Entonces, al mentir, el personaje público se justifica en su conciencia, diciéndose: no miento, prometo; no miento, anuncio lo que es ya prácticamente real (porque lo estoy realizando mediante este mismo anuncio). Y cuando el estafador engaña a sus víctimas para que se sientan obligadas a pagar lo que no tienen que pagar, se justifica en su mente diciéndose: “No estafo, tomo discretamente un préstamo que voy a usar para bien de todos”. Es la respuesta del tirano a su consejero que le advierte riesgos: “Esos hechos que tú dices que obstaculizan mis planes van a ser mañana ilusiones, porque yo los voy a mandar a deshacer, y estos propósitos míos que tú dices que son ilusiones mañana serán hechos innegables, porque yo los voy a mandar a hacer”.

La novedosa posverdad es la versión online del antiquísimo ‘fac et excusa’, haz primero y justifícate después. Pero su apariencia productiva es solo un disfraz de su verdadera función, que es destructiva y obstructiva. Consiste en ocupar la escena pública y los cargos públicos con asuntos y personas dedicados a paralizar el cambio para que las viejas formas de enriquecerse y dominar perduren.

La volatilidad política que estas prácticas generan es precursora de volatilidad económica. Gobiernos sin personalidad, incapaces de asumir responsabilidad, se lanzan atropelladamente, pisoteando valores, hacia sus adorados objetivos económicos, como por ejemplo hacer del país una potencia mundial del petróleo, de la minería, de la pesquería o de lo que fuere. Entre tanto, la destrucción de ciudadanía que causan resulta ser también destrucción de capacidad productiva, porque los recursos no tienen valor para el país si los paisanos no saben trabajarlos y aprovecharlos para mejorar el conjunto de sus actividades. Esto lo saben los líderes empresariales prudentes y por ello favorecen el establecimiento de instituciones éticas e incorruptibles, a pesar de que las normas y los controles públicos restringen la libertad de las empresas y les imponen cargas. La verdadera disciplina fiscal es la que desmiente oportunamente las promesas falsas de crecimiento económico, promesas hechas a la ligera, para favorecer ciertos proyectos, sin asumir la responsabilidad de estabilizar la sociedad y el sistema político y sin llegar a acuerdos de reciprocidad con los concernidos.

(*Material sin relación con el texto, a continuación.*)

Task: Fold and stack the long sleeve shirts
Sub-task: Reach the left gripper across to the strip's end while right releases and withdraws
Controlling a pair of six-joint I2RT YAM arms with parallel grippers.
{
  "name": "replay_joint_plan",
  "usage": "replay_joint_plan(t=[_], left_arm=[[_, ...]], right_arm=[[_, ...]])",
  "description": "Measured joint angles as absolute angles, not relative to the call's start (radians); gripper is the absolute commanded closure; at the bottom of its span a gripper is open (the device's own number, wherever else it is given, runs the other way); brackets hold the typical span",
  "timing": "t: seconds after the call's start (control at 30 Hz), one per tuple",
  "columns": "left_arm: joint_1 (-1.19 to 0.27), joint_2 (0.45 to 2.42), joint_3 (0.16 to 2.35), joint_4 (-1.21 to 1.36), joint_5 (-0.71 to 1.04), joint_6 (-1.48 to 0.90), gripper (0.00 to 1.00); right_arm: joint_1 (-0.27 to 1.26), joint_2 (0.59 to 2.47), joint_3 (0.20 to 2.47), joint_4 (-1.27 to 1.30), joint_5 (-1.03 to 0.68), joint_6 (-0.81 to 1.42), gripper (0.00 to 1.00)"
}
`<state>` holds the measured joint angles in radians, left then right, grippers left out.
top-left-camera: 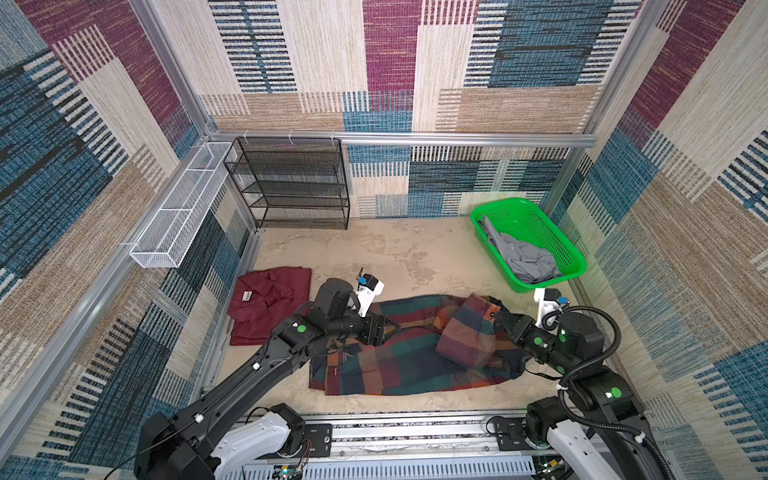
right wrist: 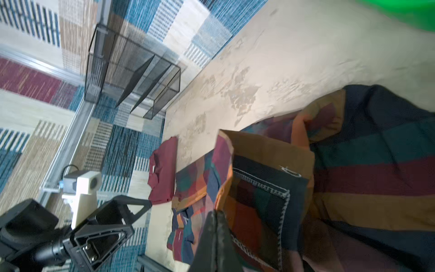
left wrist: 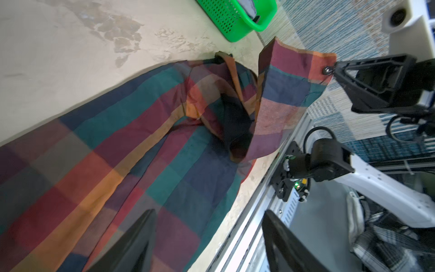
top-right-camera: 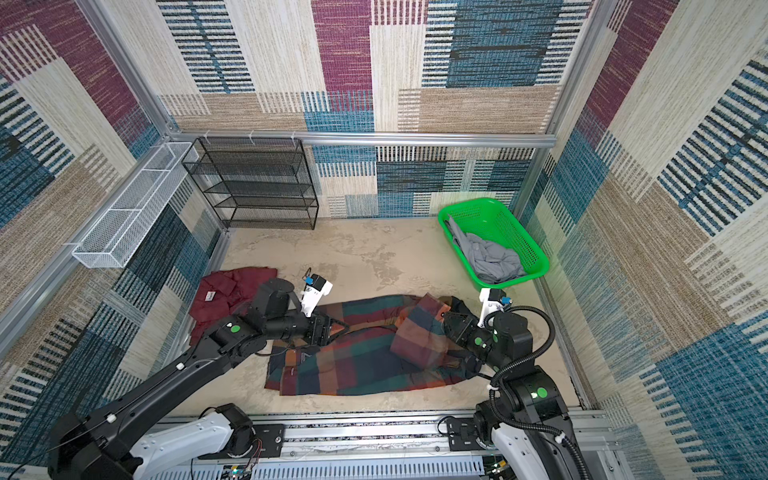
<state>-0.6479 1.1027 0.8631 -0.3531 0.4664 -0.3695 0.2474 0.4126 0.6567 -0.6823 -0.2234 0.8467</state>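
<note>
Right pincer clamped on raised flap of plaid shirt, left pincer spread wide, empty, above same shirt on table, maroon shirt folded left of it, grey shirt in green basket beyond right pincer.

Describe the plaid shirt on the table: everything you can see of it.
The plaid shirt is a large, woven-looking garment checked in navy, teal, orange and maroon-red. It lies lengthwise across the beige table, mostly flat but creased, with layers folded over each other. At its right end a flap stands lifted off the rest: the right gripper, jaws shut, pinches that flap's edge. The left gripper, jaws open, hangs over the shirt's left part and grips nothing.
</note>
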Motion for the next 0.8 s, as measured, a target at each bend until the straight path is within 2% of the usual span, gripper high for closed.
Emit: replay_joint_plan(t=[0.2,0.3,0.57,0.8], left_arm=[[-0.738,1.258,0.986,-0.273,0.477,-0.372,0.27],[-0.781,1.327,1.041,-0.270,0.470,-0.372,0.28],[-0.863,1.423,1.123,-0.260,0.450,-0.390,0.29],[-1.040,1.452,1.168,-0.279,0.387,-0.376,0.30]], right_arm=[[0.247,0.384,0.814,-0.913,0.019,0.950,1.00],[0.247,0.406,0.873,-1.016,0.087,0.982,1.00],[0.247,0.434,0.979,-1.176,0.069,0.977,1.00],[0.247,0.476,1.088,-1.266,-0.031,0.974,1.00]])
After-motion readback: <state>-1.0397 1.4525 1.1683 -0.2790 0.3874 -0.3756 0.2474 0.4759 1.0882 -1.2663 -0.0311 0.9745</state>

Esta idea de disciplina no es rara en el Perú, viene desplegándose conforme se fortalecen los organismos de control y se ponen algunos límites a la gigantesca informalidad que mantiene deprimida la tributación y sume en la pobreza los servicios públicos de educación, salud, seguridad, sin mencionar el arte y la investigación científica.

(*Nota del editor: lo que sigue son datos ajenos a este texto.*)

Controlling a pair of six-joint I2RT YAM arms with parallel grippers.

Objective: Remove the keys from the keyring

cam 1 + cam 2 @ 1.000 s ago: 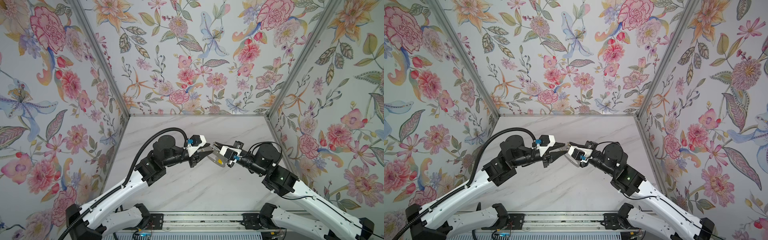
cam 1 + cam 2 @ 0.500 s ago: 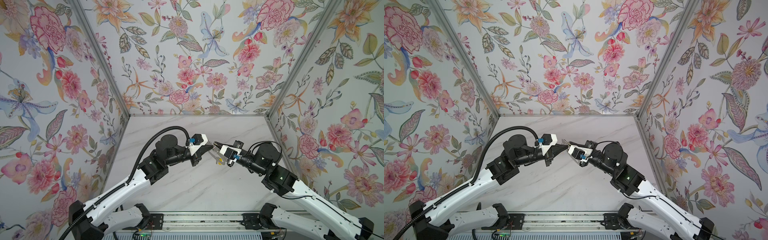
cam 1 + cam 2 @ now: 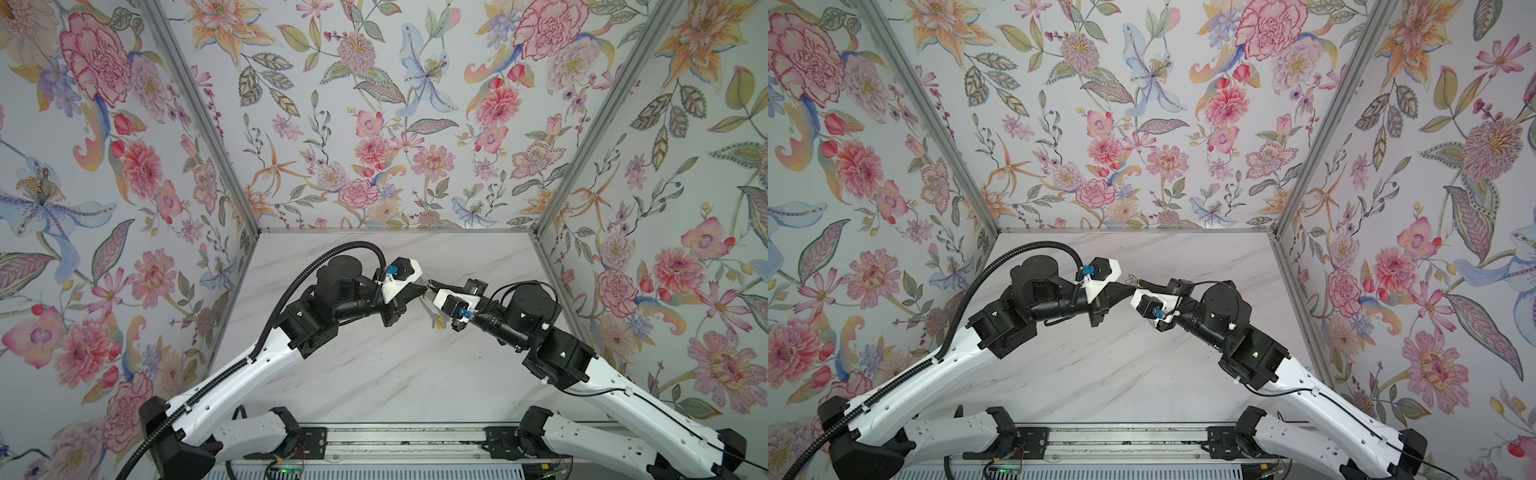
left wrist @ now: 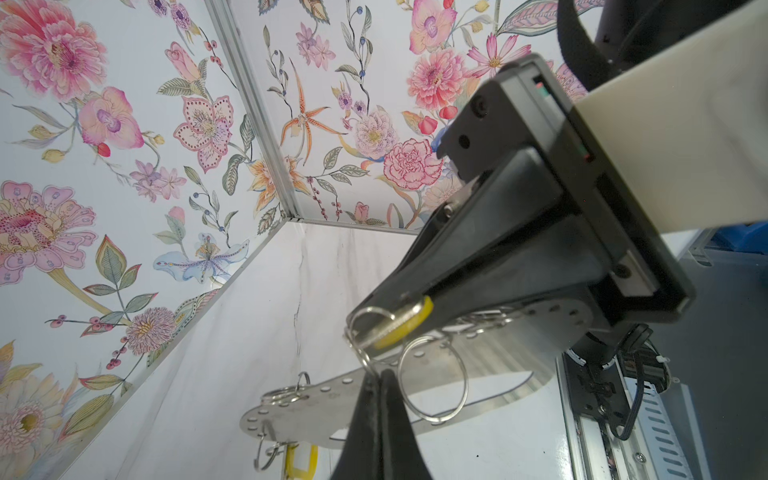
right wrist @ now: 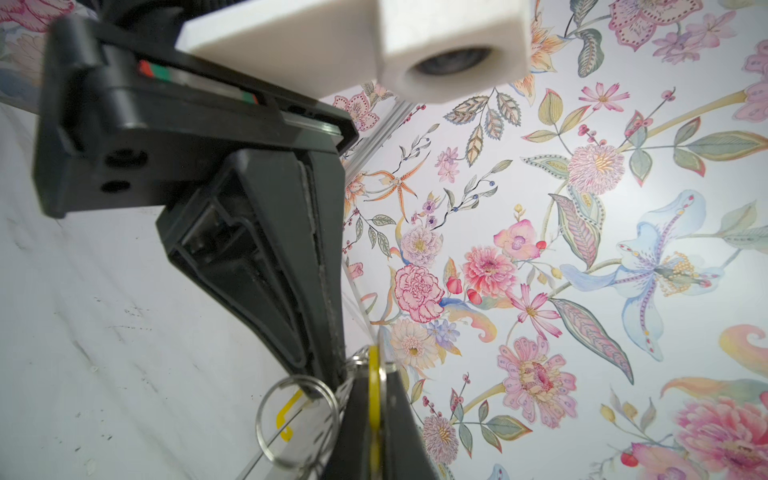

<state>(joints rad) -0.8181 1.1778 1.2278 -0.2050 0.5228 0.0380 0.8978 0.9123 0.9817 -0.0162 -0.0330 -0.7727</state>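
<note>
In both top views the two arms meet tip to tip above the white marble counter [image 3: 374, 374]. The left pincer [image 3: 419, 287] and right pincer [image 3: 432, 286] are both closed. The flat grey-silver perforated metal keyring [image 3: 429, 311] shows just beneath their tips.

The left wrist view shows the right pincer [image 4: 368, 309] clamped on a small silver key with a yellow oval plastic tag [image 4: 401, 322]. The left pincer [image 4: 384, 374] is pinched together at the keyring's [image 4: 324, 401] edge, beside a large wire split ring [image 4: 433, 420]. Whether it grips wire or strip I cannot tell.

The right wrist view shows the yellow tag sandwiched in the right pincer [image 5: 374, 376]. The left pincer [image 5: 332, 378] touches the split ring [image 5: 258, 419].
</note>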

El control público que lucha contra los negocios irresponsables, contra las universidades fraudulentas y contra las muchas formas de medrar con la atención de derechos fundamentales, tiene que extenderse ahora por fin a la administración de justicia y a los partidos políticos. La manipulación de la fe pública con declaraciones mentirosas, con maniobras para nombrar y encubrir a los cómplices, y para remover a los incómodos, está hecha de lo mismo que el abuso de posición en el mercado. Por ello, veamos en la actual lucha contra la corrupción judicial y política una reforma estructural, no solo un conjunto de acciones contra algunos malos elementos. No dejemos solos a los jueces y fiscales justos, reconstruyamos el orden normativo y los valores de la sociedad para que un comportamiento honesto, como el suyo, no sea en el futuro una hazaña, sino una garantía con la que todos podamos contar.